According to the CFPB, those it examined were rife with irregularities: Some were filed well past the statute of limitations, others lacked paperwork establishing that the listed creditor actually had a right to collect, and many contained misleading statements. Debt collectors trying to process them, according to the bureau, were so inundated with paperwork that they had interns and mailroom clerks sign critical documents.The loans, which had been securitized and sold to investors, collectively have higher default rates than any student debt Wall Street has ever bundled. More than $5 billion, including interest, of the $12 billion in debt originally bundled into securities ended up in default.
Monday's settlement with the CFPB is almost certain to face opposition, especially since investors who were promised steady cash from the securitized debt won’t receive any money while the audit is pending.
It could be at least seven months before the audit is complete, legal filings show.But should a judge approve the settlement, borrowers who had been forced to repay with wage garnishments or levies against their bank accounts would now get a temporary reprieve. And debtors with loans the audit finds can’t be collected on would essentially be let off the hook, without having to pay income taxes if the loans were technically forgiven.
“This is one of the most thorough judgments I have ever seen from a government agency. It’s fantastic,” said Robyn Smith, a lawyer for the National Consumer Law Center and Legal Aid Foundation of Los Angeles who documented the trusts’ paperwork problems in a 2014 report (PDF).
The proposed deal calls for the trusts to pay $15.6 million to the federal government and $3.5 million to those borrowers who have already repaid the trusts after being hit with faulty lawsuits. That sum could climb if the audit reveals widespread wrongdoing.
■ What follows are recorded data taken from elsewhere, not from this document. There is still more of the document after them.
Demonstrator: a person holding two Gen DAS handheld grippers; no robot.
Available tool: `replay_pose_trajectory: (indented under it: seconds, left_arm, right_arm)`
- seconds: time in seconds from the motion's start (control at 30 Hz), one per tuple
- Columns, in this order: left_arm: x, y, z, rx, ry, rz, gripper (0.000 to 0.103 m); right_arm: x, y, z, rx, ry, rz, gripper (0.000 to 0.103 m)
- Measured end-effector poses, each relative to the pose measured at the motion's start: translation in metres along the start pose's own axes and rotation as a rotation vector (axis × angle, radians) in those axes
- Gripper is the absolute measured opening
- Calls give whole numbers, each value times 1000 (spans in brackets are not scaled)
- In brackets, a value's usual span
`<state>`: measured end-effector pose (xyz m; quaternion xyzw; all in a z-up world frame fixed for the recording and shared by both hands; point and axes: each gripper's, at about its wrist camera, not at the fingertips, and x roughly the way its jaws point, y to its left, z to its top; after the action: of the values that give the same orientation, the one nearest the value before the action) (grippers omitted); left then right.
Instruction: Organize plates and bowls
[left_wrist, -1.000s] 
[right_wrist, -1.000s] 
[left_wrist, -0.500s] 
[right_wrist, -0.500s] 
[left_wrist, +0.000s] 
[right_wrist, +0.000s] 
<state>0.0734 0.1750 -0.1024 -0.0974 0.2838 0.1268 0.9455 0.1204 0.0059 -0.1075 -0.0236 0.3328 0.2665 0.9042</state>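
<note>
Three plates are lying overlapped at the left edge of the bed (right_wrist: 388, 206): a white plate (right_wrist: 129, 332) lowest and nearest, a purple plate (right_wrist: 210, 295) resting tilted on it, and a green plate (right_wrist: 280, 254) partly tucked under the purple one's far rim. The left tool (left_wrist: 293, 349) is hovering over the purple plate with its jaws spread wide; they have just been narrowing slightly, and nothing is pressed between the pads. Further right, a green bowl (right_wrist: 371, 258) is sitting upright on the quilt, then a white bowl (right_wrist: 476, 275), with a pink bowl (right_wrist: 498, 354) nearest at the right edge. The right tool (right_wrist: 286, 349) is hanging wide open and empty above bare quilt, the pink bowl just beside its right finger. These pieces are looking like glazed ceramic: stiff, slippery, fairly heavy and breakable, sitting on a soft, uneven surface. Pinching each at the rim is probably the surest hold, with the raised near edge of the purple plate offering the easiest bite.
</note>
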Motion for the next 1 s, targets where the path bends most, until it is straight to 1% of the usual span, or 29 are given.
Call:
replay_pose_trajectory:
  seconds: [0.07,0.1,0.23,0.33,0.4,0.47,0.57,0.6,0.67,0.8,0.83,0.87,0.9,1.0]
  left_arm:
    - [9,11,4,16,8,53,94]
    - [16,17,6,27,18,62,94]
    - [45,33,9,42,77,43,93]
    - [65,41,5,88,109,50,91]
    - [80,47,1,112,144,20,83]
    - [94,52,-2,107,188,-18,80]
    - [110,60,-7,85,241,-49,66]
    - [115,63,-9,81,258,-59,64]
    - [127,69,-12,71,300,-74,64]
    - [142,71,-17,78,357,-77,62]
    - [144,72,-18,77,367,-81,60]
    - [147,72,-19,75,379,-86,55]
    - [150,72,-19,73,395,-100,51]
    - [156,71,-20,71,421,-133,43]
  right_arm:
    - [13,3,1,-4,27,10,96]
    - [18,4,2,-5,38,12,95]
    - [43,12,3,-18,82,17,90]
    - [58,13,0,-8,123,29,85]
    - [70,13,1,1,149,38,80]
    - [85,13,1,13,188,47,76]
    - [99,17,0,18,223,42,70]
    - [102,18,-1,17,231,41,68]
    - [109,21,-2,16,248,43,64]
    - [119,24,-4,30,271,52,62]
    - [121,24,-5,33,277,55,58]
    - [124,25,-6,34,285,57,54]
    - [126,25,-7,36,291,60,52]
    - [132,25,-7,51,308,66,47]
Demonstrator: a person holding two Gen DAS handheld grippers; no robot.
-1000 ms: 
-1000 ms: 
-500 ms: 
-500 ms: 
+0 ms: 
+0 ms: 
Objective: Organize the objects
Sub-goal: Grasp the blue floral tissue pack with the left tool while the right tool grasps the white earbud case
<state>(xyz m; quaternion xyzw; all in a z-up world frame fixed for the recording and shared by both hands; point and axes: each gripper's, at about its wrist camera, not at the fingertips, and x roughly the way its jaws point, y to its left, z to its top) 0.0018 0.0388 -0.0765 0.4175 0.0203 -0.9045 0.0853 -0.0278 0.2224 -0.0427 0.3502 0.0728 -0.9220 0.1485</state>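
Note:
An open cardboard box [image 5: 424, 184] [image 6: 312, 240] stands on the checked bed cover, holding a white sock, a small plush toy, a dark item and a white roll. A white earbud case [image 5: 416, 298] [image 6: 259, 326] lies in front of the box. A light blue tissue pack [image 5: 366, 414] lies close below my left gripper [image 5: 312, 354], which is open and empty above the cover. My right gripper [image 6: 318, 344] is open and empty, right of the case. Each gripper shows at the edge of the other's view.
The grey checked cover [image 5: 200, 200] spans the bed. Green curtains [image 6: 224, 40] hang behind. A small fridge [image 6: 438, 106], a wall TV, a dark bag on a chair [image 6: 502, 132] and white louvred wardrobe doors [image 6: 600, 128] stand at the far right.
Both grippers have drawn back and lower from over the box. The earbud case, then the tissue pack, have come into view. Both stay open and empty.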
With the settlement, the trusts neither admitted nor denied the CFPB’s allegations. Dana Ripley, a spokesman for U.S. Bancorp, which ultimately oversees debt collection on behalf of the trusts, declined to comment.
Donald Uderitz, whose firm Vantage Capital Group ultimately owns the trusts, said the settlement would help him recover losses he blamed on "systemic malfeasance, gross negligence and willful misconduct" by the trusts' debt collectors and other contractors. Uderitz has been trying to audit the trusts' loans for years.
Transworld Systems Inc., the primary debt collector for the trusts in recent years, agreed to pay a $2.5 million penalty to the CFPB. It neither admitted nor denied the allegations in settlement documents, but it said in a statement that it “disagrees with the CFPB's characterizations, and with many of the alleged facts." David Zwick, Transworld’s chief financial officer, declined further comment. The debt collector is owned by Platinum Equity LLC, a Los Angeles-based private equity firm. A spokesman, Dan Whelan, didn’t respond to a message seeking comment.The settlements with Transworld and the National Collegiate trusts follows a years-long investigation by the CFPB that it said found the trusts had filed more than 94,000 lawsuits, many of them flawed, against borrowers between November 2012 and April 2016.